This make-it-up-as-you-go dinner turned out to be absolutely delicious with its minimal ingredients and simple steps. The scallops were salty, melt-in-your-mouth good, and they nicely contrasted the sweet swiss chard and squash. We'll definitely be making this again!




Ingredient List for Entire Meal:
serves 2

  • 8 large bay scallops
  • 4 slices of prosciutto
  • all-purpose flour (for dredging)
  • olive oil
  • 1 bunch red swiss chard
  • 1 medium leek
  • white balsamic vinegar to taste
  • 1/2 banana squash
  • 1/4 tbsp. honey
  • 1/4 c. butter
  • 1 tbsp. orange rind
  • Salt and pepper to taste


Prosciutto-Wrapped Scallops


recipe from Trish Garber

Pat scallops dry with a paper towel. Pepper to taste (the prosciutto will be all the salt you need). Cut 4 slices of prosciutto in half to make 8 strips. Wrap each scallop with a strip of prosciutto, securing it with a toothpick. Lightly dredge scallops in flour. Sear scallops on high heat for 2 minutes on each side. Then flip onto the slender, prosciutto-wrapped sides for a minute each side. Serve immediately.


Sautéed Red Swiss Chard
recipe from Trish Garber

Halve the leek, washing the inside as well as the outside before chopping. Sauté the chopped leek with olive oil over medium/medium-high heat. Once slightly softened, add deveined and roughly chopped swiss chard. Sauté until tender. Salt, pepper, and dress with white balsamic vinegar before serving warm.

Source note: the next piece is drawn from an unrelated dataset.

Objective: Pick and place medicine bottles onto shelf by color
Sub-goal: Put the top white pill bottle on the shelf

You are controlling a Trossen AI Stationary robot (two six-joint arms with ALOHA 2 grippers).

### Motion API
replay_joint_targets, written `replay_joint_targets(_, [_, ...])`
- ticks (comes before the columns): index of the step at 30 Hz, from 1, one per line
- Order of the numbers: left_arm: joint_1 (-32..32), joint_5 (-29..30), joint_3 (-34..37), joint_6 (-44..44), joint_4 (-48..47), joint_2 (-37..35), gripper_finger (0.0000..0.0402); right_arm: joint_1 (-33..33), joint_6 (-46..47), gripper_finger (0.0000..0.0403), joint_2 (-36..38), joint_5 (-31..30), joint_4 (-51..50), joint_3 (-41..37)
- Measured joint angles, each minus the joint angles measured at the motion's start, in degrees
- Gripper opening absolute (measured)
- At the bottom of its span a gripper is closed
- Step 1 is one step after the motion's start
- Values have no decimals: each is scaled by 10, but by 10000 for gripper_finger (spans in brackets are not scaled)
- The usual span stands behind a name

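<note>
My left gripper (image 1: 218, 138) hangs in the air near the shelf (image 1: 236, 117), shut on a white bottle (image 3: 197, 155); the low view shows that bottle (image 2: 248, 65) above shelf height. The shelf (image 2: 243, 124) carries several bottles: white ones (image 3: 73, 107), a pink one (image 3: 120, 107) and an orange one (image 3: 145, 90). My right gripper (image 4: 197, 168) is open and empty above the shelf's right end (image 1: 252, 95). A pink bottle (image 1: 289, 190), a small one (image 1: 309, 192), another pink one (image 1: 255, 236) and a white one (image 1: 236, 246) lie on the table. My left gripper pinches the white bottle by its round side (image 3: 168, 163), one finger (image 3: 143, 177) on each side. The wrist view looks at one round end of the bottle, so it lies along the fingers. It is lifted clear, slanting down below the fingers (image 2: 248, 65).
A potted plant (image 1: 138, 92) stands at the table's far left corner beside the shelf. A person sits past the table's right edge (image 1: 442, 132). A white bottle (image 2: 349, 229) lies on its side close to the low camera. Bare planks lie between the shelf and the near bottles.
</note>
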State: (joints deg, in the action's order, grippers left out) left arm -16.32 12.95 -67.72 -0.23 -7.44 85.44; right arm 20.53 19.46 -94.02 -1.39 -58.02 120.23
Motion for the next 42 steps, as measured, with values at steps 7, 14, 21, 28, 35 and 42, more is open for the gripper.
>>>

Honey Glazed Banana Squash
recipe from Cooks.com

Wash and cut pieces of squash into serving size, removing all seeds and unwanted members. Place on cooking sheet, rind side down. Bake at 375 degrees until tender, about 25 minutes.

Melt butter in saucepan over low heat. Add honey, salt and grated orange rind. Pour on squash pieces and bake 10 minutes, or more to glaze.